Tankilevich could practically see the years, heaped one atop the other in a moldering pile. His brother had been arrested in 1964. So it was now forty-nine years since he had handed over the reins of his life. He had just turned twenty-one. His brother was two years younger. With his parents, he went to the KGB office in Alma-Ata to beg for clemency. And in the end, his parents offered him on the altar to save his brother. His mother wept and his father demanded. Somehow he found himself with his brother’s life in his hands.
— My brother smuggled eight molars’ worth of gold and they sentenced him to death. He was reckless and arrogant, but he was only eighteen, hardly more than a child. What was I to do, let them shoot him?
— So instead of him, me?
— They were never going to shoot you.
— The charge was treason, a capital crime, which came with a daub of iodine and a bullet to the head.
— What daub of iodine?
— To guard against infection, Kotler said with a grin.
— Before you, Portnoy and Baskin were convicted of treason, and their sentences were commuted. The Soviets weren’t killing dissidents anymore. It wasn’t like under Stalin. Or under Khrushchev. Under Khrushchev they were killing people like my brother. Everyone knew it. They were shooting them or, worse, sending them to perish in the uranium mines.
— So what was the deal you made?
— I agreed to work for them. In exchange, they reduced my brother’s sentence to ten years. He served eight and then went to bestride the world. While I sat in my Ukrainian village, he had Israel and America and Europe and even the New Russia. He traded, he did business, he had four wives, six children, and God knows what else. He lived like a king until some Moscow gangster put a bullet through his heart.

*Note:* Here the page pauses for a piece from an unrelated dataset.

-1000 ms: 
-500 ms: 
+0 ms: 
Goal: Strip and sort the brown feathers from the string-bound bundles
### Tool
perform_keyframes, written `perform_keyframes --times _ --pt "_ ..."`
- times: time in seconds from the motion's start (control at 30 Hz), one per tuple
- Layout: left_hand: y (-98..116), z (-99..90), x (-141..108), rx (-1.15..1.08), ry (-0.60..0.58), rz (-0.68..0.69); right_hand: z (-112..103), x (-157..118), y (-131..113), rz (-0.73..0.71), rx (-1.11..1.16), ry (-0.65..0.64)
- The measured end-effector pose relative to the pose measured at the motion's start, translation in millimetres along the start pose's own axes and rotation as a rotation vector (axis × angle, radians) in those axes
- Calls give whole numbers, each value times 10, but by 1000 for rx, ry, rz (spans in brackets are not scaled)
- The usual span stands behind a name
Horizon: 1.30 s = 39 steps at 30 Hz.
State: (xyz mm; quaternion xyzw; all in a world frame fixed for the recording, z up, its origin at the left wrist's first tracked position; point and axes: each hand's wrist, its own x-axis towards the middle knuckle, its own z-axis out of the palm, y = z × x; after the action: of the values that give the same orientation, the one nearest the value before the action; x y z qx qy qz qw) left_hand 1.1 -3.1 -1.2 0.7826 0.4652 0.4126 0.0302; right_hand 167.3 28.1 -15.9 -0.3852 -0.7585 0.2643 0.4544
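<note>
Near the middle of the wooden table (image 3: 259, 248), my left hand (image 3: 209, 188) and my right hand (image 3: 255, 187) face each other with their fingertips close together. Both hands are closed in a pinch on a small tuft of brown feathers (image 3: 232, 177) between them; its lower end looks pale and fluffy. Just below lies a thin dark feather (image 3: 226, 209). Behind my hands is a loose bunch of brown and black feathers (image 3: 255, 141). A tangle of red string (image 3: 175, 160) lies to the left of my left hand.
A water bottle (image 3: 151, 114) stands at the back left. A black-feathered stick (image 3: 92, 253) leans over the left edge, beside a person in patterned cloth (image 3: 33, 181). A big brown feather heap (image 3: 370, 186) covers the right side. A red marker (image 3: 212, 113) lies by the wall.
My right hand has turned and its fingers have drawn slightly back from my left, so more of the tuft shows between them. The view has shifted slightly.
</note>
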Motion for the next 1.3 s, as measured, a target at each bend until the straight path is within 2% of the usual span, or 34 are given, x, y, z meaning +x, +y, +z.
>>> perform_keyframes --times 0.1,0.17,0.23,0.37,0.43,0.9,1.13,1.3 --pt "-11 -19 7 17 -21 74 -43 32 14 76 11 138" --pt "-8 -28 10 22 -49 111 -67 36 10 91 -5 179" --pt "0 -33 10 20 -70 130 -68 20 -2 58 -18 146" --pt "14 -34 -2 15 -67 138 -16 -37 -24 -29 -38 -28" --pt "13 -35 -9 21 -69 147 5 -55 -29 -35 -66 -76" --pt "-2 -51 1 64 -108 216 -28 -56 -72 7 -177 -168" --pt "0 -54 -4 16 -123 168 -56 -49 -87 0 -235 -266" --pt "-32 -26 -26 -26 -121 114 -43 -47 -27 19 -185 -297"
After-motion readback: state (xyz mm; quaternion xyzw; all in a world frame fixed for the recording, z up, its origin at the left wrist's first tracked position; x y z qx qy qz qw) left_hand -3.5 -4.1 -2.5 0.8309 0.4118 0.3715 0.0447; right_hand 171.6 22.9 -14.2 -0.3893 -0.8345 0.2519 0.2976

For that Tankilevich had forfeited his life. Though it would have been ludicrous to expect that his brother would recast himself as a scholar or a healer. His brother was a swindler, and Tankilevich had merely granted him the chance to live long enough to see the USSR remade in his image. In recompense, Tankilevich had received souvenirs and postcards, a few phone calls, fewer visits. But when they moved from the village to Yalta, when the KGB assistance dried up and he and Svetlana were reduced to living off their meager pensions, his brother had sent money. He hadn’t stinted. What he sent was enough for them to buy the house and the car. And for as long as his brother lived, he had continued to send. A small fraction of his many millions, to be sure, but Tankilevich didn’t fault him. Though when he was killed, the millions mysteriously evaporated. There wasn’t even enough for Tankilevich to fly to Moscow and attend the funeral. Strangers buried his brother.